Le persone infette da COVID-19 corrono anche un rischio maggiore di disturbi del ritmo cardiaco, come la fibrillazione atriale . Ciò è dimostrato in un nuovo studio dell’Università di Umeå, in Svezia, che è uno dei più grandi studi di questo tipo al mondo.

"I risultati sottolineano l’importanza di vaccinarsi contro il COVID-19 e che il sistema sanitario identifichi le persone a maggior rischio di soffrire di questo tipo di complicazioni, in modo che venga fatta la diagnosi corretta e avviato un trattamento adeguato in tempo. "dice Ioannis Katsoularis, primo autore dello studio e cardiologo presso l’Ospedale universitario della Svezia settentrionale a Umeå.

I ricercatori hanno potuto dimostrare che chi era stato malato di Covid-19 poteva soffrire anche di disturbi del ritmo cardiaco, sia sotto forma di tachicardie che di bradiaritmie.

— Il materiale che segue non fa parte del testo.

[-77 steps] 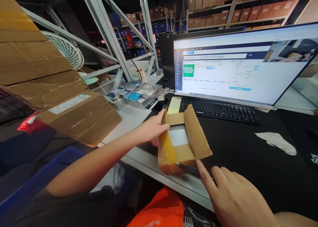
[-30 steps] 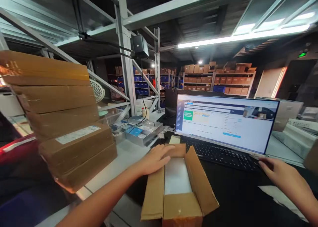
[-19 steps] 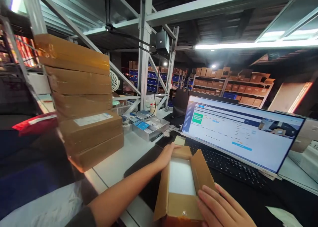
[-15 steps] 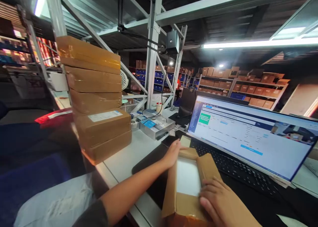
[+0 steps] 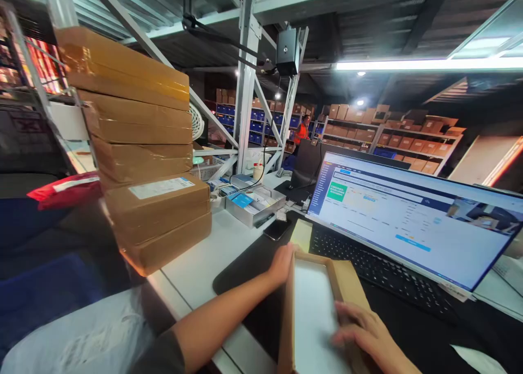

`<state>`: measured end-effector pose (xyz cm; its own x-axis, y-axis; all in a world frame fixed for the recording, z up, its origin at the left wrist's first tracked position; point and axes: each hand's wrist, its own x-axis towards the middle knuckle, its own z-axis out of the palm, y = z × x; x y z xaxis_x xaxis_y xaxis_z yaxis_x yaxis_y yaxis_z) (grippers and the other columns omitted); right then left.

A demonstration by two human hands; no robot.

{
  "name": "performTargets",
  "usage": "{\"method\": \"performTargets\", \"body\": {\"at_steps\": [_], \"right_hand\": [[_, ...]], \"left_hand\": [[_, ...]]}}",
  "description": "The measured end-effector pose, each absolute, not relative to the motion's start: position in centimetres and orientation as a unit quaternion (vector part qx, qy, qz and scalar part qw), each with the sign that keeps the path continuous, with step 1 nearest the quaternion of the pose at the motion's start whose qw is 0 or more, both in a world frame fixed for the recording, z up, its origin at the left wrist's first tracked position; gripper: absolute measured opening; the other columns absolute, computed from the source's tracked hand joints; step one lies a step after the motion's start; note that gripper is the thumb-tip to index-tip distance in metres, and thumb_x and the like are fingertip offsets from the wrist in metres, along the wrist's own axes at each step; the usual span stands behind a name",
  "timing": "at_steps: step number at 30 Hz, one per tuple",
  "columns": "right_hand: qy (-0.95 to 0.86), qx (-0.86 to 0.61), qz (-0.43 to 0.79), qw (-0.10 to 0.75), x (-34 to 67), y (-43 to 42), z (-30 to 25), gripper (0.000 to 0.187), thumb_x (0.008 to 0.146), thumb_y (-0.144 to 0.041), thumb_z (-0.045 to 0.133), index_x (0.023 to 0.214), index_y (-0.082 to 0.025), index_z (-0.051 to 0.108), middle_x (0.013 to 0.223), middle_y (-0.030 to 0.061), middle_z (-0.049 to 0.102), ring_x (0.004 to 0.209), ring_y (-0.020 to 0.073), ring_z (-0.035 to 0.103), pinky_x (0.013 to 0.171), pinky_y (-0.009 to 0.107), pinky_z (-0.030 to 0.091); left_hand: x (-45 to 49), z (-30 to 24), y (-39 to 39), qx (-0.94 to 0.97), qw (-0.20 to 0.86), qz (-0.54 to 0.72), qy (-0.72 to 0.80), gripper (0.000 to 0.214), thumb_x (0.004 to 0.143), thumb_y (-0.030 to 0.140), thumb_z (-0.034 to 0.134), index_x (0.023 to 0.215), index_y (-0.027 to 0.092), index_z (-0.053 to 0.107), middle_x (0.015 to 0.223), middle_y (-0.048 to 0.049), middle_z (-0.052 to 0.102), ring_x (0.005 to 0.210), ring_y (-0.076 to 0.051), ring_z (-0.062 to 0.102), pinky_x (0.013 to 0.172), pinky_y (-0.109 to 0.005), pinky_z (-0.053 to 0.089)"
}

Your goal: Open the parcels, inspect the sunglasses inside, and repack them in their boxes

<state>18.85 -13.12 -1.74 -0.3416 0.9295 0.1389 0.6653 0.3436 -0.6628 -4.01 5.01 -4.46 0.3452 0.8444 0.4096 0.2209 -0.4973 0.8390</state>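
An open cardboard box [image 5: 345, 284] with a white item [image 5: 312, 314] inside lies on the black desk mat [image 5: 245, 262] in front of me. My left hand [image 5: 281, 262] grips the box's far left corner, fingers curled over the edge. My right hand [image 5: 368, 333] presses on the box's right flap near the front, fingers bent and slightly blurred.
A keyboard [image 5: 379, 270] and a wide monitor [image 5: 412, 218] stand behind the box. A tall stack of taped cardboard boxes [image 5: 143, 150] sits at the left of the white table [image 5: 200, 267]. A metal tray [image 5: 255, 202], a phone [image 5: 277, 229] and a yellow note pad [image 5: 301, 235] lie nearby. A person in orange [image 5: 302, 131] stands far back.
My right hand came back from the keyboard onto the box's right flap and is folding it. The box has been pulled nearer to me. My left hand stays on the far left corner.
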Motion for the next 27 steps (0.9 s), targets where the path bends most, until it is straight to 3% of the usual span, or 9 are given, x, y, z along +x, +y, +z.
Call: {"method": "performTargets", "body": {"at_steps": [3, 6, 10, 14, 18, 21, 23, 27], "right_hand": [[-0.745, -0.551, 0.274, 0.256, 19.3, -11.9, -5.9, 0.051, 0.089, -0.068, 0.051, 0.123, -0.036, 0.071, 0.155, 0.0067, 0.044, 0.151, 0.0405, 0.017, 0.119, 0.066, 0.007], [-0.698, -0.574, 0.327, 0.276, 18.8, -10.5, -8.2, 0.065, 0.088, -0.068, 0.054, 0.145, -0.036, 0.052, 0.161, 0.0047, 0.035, 0.153, 0.0353, 0.002, 0.121, 0.062, 0.004], [-0.609, -0.636, 0.384, 0.279, 17.3, -9.0, -7.8, 0.083, 0.085, -0.064, 0.062, 0.156, -0.036, 0.031, 0.163, 0.0074, 0.030, 0.152, 0.0355, 0.001, 0.120, 0.065, 0.006], [-0.633, -0.622, 0.367, 0.279, 16.8, -11.0, -4.8, 0.085, 0.085, -0.058, 0.067, 0.157, -0.036, 0.028, 0.165, 0.0064, 0.021, 0.150, 0.0375, 0.003, 0.118, 0.067, 0.009], [-0.758, -0.514, 0.305, 0.261, 17.0, -15.3, -1.8, 0.102, 0.074, -0.049, 0.082, 0.157, -0.034, 0.024, 0.166, 0.0028, 0.000, 0.149, 0.0361, -0.006, 0.120, 0.059, 0.008], [-0.771, -0.507, 0.288, 0.257, 17.4, -17.0, -1.0, 0.097, 0.079, -0.047, 0.079, 0.156, -0.031, 0.022, 0.163, 0.0025, -0.012, 0.150, 0.0332, -0.004, 0.122, 0.052, 0.014], [-0.757, -0.518, 0.301, 0.262, 18.0, -17.3, -1.1, 0.093, 0.080, -0.050, 0.077, 0.155, -0.027, 0.026, 0.163, 0.0060, -0.006, 0.150, 0.0327, 0.002, 0.122, 0.049, 0.016], [-0.710, -0.551, 0.349, 0.266, 20.6, -18.0, -0.9, 0.094, 0.073, -0.056, 0.080, 0.151, -0.024, 0.037, 0.157, 0.0141, 0.036, 0.147, 0.0366, 0.030, 0.121, 0.051, 0.021]], "left_hand": [[-4.4, -4.2, 5.0, 0.742, 0.355, 0.445, 0.355, 0.087, 0.097, 0.063, 0.001, 0.082, 0.016, 0.073, 0.083, -0.0100, 0.072, 0.087, -0.025, 0.065, 0.079, -0.035, 0.051], [-4.6, -4.1, 5.0, 0.741, 0.359, 0.443, 0.355, 0.087, 0.098, 0.061, 0.001, 0.086, 0.015, 0.074, 0.088, -0.0108, 0.074, 0.094, -0.026, 0.067, 0.082, -0.035, 0.052], [-4.6, -4.0, 5.1, 0.746, 0.359, 0.433, 0.357, 0.090, 0.097, 0.062, -0.001, 0.086, 0.015, 0.075, 0.090, -0.0110, 0.075, 0.092, -0.026, 0.068, 0.083, -0.035, 0.052], [-4.3, -4.0, 4.9, 0.755, 0.342, 0.413, 0.378, 0.091, 0.096, 0.060, -0.006, 0.085, 0.016, 0.074, 0.089, -0.0102, 0.076, 0.089, -0.024, 0.069, 0.081, -0.034, 0.053], [-4.3, -3.8, 4.2, 0.755, 0.280, 0.392, 0.446, 0.088, 0.098, 0.049, -0.009, 0.084, 0.017, 0.072, 0.083, -0.0107, 0.074, 0.086, -0.024, 0.070, 0.078, -0.034, 0.051], [-4.3, -2.8, 3.2, 0.753, 0.198, 0.370, 0.506, 0.080, 0.099, 0.046, -0.003, 0.081, 0.018, 0.070, 0.080, -0.0137, 0.073, 0.085, -0.027, 0.069, 0.078, -0.036, 0.049], [-4.1, -1.4, 2.4, 0.759, 0.145, 0.349, 0.530, 0.074, 0.099, 0.043, 0.002, 0.077, 0.018, 0.068, 0.078, -0.0155, 0.072, 0.083, -0.028, 0.069, 0.075, -0.037, 0.046], [-2.5, 2.7, 0.4, 0.799, 0.064, 0.294, 0.521, 0.064, 0.101, 0.041, 0.015, 0.072, 0.018, 0.066, 0.077, -0.0149, 0.072, 0.076, -0.029, 0.070, 0.064, -0.034, 0.040]]}}
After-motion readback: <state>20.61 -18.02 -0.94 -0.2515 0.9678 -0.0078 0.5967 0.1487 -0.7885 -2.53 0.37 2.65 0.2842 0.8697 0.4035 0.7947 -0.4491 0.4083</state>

Lo studio mostra che il rischio di fibrillazione e flutter atriale aumenta fino a due mesi dopo l’infezione. Nel primo mese il rischio era dodici volte superiore a quello delle persone che non avevano contratto l’infezione da Covid-19.

Anche il rischio di uno specifico sottogruppo di tachicardie, le tachicardie parossistiche sopraventricolari, aumentava fino a 6 mesi dopo l’infezione ed era cinque volte superiore nel primo mese. Per le bradiaritmie, il rischio è aumentato fino a 14 giorni dopo l’infezione ed è stato tre volte superiore nel primo mese rispetto ai soggetti senza COVID-19. Le ricerche precedenti in quest’area non si erano concentrate tanto su quali persone fossero maggiormente a rischio.

“Abbiamo scoperto che i rischi erano più elevati nelle persone anziane, nelle persone con COVID-19 grave e durante la prima ondata della pandemia. Abbiamo anche potuto vedere che le persone non vaccinate correvano un rischio maggiore rispetto alle persone vaccinate. "Nel complesso, la gravità dell’infezione è stata il fattore di rischio più importante", afferma Anne-Marie Fors Connolly, che dirige il gruppo di ricerca dell’Università di Umeå dietro lo studio.

Lo studio ha raccolto informazioni provenienti da grandi registri nazionali. Sono state incluse tutte le persone risultate positive al virus in Svezia dall’inizio della pandemia fino a maggio 2021, ma anche un gruppo di confronto di persone senza risultato positivo al test del virus. Questo studio a livello nazionale, che è uno dei più grandi del suo genere al mondo, ha incluso più di un milione di persone con COVID-19 e più di quattro milioni di persone di controllo. I ricercatori dell’Università di Umeå hanno già dimostrato che il COVID-19 aumenta il rischio di coaguli di sangue, infarto e ictus.